1. [Webscraping for data](01_webscraping.ipynb)
2. [Data cleaning](02_cleaning.ipynb)
3. [EDA](03_eda.ipynb)
4. [Data Modelling](04_modelling.ipynb)

## Problem Statement

The National Health Population Survey highlighted various actions to improve Singaporean health. The focus of our project will be on eating healthier. 
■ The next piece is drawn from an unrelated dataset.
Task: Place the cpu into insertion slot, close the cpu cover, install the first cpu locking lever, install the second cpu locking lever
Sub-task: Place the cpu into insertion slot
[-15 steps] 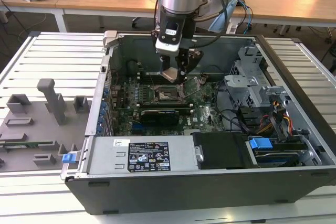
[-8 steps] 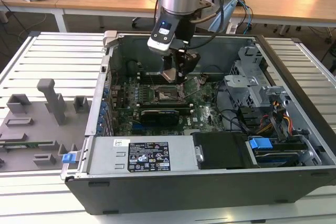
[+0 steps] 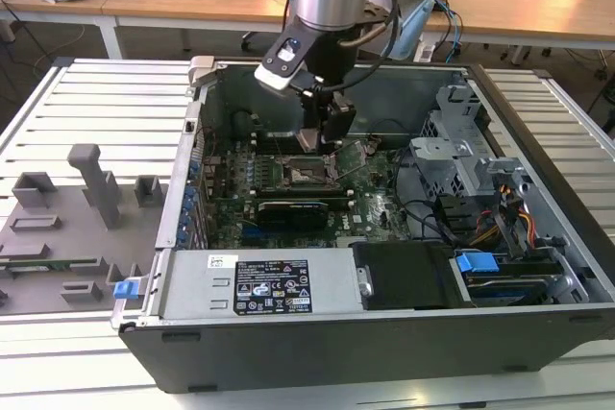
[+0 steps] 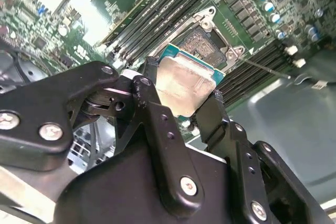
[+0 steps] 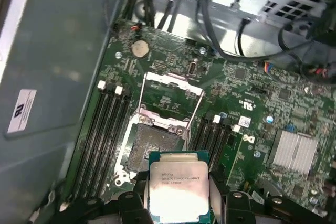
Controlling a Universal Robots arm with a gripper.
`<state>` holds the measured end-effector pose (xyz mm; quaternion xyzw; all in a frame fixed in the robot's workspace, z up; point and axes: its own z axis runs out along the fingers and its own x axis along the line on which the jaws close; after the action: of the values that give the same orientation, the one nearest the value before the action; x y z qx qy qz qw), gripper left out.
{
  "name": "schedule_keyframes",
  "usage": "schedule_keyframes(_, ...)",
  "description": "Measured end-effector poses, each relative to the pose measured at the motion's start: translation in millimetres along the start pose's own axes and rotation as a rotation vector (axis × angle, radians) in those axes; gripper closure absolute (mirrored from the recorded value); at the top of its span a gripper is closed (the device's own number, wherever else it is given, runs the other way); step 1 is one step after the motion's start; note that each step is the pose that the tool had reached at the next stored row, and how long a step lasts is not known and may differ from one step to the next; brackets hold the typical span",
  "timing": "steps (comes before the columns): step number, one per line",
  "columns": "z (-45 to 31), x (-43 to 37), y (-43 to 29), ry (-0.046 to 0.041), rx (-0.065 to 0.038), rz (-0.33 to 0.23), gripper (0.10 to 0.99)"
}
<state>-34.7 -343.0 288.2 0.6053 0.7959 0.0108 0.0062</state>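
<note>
— Where's the cpu [image 5: 178, 187]?

— In my claw [image 5: 178, 199], which is clamped on two opposite edges of it, silvery face up. Gripping by the edges leaves the underside free to meet the pins.

— And the insertion slot [image 5: 152, 148]?

— Bare, with its dark pin field exposed, just beyond the chip in both wrist views. The cpu cover [image 5: 170, 95] is swung back off it and lies over the motherboard [image 5: 241, 93]. That's why the way in is open.

— Is it seated?

— Not yet, I'd judge. In the exterior view the claw hangs over the slot, inside the open computer case [image 3: 288, 352] lying on the table [image 3: 86, 103], and the chip sits clear of the frame.
</note>
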Motion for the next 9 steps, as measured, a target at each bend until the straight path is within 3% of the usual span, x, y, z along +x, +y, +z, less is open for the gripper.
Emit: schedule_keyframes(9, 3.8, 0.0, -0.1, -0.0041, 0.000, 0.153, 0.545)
Several measures has been implemented to encourage healthy eating. This includes the Nutri-Grade labeling for beverages, which focuses on sugar and saturated fat, which has shifted consumption and led to reduction in sugar intake. More recently, Singapore has also shared that it is studying possible regulatory measures to reduce sodium content in food dishes. However, the nutritional values in snacks has not been widely discussed and this is the gap we are targeting to cover. 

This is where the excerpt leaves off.